Le député Duffaut est toujours un opposant vigoureux au gouvernement. Ses votes le montrent à nouveau. Aussi, le 12 avril 1973, rejette-t-il la déclaration de politique générale du gouvernement Messmer. Il agit de même, le 16 octobre suivant, sur l’ensemble du projet de loi constitutionnelle portant modification de l’article 6 de la Constitution, sur la durée du mandat présidentiel et visant à assouplir le régime de l'incompatibilité entre le mandat parlementaire et les fonctions gouvernementales. Le 6 juin 1974, il refuse son soutien au gouvernement Chirac. Son opposition est tout aussi vive sur le projet de loi constitutionnelle portant révision de l’article 25 de la Constitution portant sur les suppléant de parlementaire, le 17 octobre 1974. En revanche, le texte gouvernemental relatif à l’interruption volontaire de grossesse (IVG), soutenu par la ministre de la santé Simone Veil, trouve satisfaction à ses yeux, raison pour laquelle il lui apporte son soutien, le 28 novembre 1974. Contrairement à une large partie des collègues de son groupe, il ne prend pas part au vote du projet de loi portant réforme du divorce, le 4 juin 1975. Le 8 juin 1976, il rejette le projet de loi constitutionnelle modifiant l’article 7 de la Constitution, sur les règles de la campagne électorale de l’élection présidentielle. Le programme du gouvernement Barre est objet de discorde, pour le député socialiste du Vaucluse. Ainsi vote-t-il « contre », le 28 avril 1977. Enfin, le 21 juin suivant, il s’exprime en faveur du projet de loi relatif à l’élection des représentants à l’Assemblée des communautés européennes.
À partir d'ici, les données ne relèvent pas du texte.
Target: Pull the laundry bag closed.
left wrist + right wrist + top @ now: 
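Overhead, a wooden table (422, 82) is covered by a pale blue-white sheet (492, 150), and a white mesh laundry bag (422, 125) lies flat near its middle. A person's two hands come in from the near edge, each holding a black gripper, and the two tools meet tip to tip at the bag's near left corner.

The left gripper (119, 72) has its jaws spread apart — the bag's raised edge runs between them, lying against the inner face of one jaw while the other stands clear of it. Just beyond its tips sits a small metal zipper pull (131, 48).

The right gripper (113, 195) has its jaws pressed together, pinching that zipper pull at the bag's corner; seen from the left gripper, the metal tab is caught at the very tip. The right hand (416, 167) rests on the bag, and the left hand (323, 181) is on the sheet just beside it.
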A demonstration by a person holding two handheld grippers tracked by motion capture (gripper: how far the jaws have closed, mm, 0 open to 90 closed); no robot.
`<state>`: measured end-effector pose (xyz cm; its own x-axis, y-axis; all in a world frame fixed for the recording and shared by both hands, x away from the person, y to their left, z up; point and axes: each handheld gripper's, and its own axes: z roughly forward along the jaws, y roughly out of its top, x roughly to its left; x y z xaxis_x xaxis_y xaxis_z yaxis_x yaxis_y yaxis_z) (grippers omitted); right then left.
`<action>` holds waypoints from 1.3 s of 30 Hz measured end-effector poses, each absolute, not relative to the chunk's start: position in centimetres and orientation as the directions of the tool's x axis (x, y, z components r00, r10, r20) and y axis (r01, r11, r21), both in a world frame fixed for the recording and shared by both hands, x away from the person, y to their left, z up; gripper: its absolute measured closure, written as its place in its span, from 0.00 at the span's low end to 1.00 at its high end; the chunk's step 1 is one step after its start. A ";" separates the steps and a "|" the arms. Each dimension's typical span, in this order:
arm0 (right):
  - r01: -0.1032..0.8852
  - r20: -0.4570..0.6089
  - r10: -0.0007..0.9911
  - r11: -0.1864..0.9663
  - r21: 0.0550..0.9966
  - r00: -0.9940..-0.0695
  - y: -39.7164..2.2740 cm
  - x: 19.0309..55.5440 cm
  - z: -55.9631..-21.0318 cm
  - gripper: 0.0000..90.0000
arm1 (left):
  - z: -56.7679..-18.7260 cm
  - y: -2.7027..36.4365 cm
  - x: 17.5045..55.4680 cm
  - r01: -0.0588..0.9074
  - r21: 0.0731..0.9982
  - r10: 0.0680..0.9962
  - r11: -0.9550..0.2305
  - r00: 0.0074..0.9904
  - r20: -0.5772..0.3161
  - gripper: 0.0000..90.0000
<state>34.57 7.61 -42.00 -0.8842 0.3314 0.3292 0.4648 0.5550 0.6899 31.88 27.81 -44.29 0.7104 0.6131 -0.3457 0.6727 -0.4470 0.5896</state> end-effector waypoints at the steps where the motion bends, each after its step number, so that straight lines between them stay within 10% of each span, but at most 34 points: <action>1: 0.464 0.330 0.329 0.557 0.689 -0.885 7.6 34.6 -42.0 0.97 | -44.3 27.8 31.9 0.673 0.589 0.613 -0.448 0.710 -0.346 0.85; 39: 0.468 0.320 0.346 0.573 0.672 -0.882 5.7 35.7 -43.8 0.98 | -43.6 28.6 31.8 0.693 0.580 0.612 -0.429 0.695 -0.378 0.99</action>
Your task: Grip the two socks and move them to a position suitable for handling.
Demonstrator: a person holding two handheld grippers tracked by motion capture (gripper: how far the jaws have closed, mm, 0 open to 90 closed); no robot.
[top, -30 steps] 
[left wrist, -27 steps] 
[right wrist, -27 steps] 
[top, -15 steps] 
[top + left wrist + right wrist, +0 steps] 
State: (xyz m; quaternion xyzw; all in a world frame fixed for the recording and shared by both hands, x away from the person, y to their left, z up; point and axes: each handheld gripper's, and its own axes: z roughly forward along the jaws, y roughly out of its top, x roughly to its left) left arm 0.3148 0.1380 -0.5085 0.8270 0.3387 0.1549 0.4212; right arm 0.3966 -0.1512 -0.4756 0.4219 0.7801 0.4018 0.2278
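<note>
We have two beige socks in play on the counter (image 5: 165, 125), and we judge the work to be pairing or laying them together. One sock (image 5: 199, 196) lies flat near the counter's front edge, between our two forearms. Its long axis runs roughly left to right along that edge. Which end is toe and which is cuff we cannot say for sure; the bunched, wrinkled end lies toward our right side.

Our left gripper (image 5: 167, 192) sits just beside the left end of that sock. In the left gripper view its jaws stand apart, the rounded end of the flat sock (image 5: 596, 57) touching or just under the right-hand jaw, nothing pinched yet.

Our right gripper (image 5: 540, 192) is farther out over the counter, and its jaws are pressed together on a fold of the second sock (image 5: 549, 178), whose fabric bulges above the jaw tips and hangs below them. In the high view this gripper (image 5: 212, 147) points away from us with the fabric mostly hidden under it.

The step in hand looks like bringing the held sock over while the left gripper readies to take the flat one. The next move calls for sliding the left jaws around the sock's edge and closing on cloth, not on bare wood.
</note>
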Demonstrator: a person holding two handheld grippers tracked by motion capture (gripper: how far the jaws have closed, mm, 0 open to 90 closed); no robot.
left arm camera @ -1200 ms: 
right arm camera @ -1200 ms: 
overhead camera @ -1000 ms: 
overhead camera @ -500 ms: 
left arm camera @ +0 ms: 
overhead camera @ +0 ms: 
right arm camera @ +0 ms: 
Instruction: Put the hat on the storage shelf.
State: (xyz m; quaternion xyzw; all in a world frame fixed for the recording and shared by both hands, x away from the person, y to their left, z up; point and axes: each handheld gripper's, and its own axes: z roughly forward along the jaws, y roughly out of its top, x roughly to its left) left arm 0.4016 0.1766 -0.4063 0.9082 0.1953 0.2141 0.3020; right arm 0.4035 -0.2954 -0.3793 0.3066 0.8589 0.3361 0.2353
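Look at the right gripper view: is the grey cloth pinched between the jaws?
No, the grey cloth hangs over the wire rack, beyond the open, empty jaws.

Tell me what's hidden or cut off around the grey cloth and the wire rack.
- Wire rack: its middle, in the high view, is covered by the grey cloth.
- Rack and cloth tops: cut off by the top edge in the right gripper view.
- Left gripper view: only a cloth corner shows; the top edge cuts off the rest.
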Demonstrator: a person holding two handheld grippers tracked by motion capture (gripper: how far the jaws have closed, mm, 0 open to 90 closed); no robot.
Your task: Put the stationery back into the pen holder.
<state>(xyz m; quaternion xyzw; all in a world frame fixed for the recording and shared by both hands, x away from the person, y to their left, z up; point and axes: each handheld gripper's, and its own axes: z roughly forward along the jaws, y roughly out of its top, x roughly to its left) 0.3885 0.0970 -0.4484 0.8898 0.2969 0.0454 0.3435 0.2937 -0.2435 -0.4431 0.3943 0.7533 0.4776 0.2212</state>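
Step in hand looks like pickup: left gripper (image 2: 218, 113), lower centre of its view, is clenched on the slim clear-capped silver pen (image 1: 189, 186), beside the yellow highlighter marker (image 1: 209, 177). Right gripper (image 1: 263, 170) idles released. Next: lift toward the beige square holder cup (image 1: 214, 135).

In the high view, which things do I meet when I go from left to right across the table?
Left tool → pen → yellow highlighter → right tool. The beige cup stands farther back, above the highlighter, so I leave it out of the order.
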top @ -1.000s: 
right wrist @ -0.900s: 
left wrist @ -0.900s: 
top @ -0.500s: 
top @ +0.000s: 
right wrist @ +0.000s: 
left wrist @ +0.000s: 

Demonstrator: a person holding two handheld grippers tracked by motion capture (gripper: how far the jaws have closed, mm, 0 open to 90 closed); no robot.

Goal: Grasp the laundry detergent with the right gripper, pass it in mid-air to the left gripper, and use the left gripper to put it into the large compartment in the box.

Le 25 septembre 1977, Henri Duffaut, vice-président de l’Association des maires des grandes villes de France depuis le mois de mai 1977, est élu sénateur. Il quitte l’Assemblée pour rejoindre le Palais du Luxembourg. Membre du bureau du comité national des jumelages depuis le mois de juin 1976, il s’inscrit au groupe socialiste. Membre de la Commission des finances, du contrôle budgétaire et des comptes économiques de la Nation, il en devient l’un des vice-présidents. Il ne se représente pas au renouvellement sénatorial de 1986. Entre-temps, en 1973, il a quitté le canton d’Avignon-nord, pour se présenter dans celui de l’est de la ville. Il y est élu, puis réélu en 1979. Sa présence à l’Assemblée départementale prend fin en 1985, deux ans après sa défaite à la mairie d’Avignon, en mars 1983. Son ancien rival Jean-Pierre Roux, ancien député élu en 1968, lui ravit la Cité des Papes, entraînant de fait, mais progressivement, le retrait de celui qui, depuis vingt-cinq ans, a été le premier magistrat de la ville.
Moins d’un an après avoir quitté le Parlement, le 11 mai 1987, Henri Duffaut disparaît, victime d’un malaise cardiaque à l’hôpital avignonnais de la Durance, et ce, à quelques jours de son quatre-vingtième anniversaire. Henri Duffaut a été l’une des grandes notabilités politiques du Sud-Est de la France, au cours des trente premières années de la Cinquième République. Il était chevalier de la Légion d’honneur et du mérite sportif. Il était également officier des palmes académiques et du mérite social.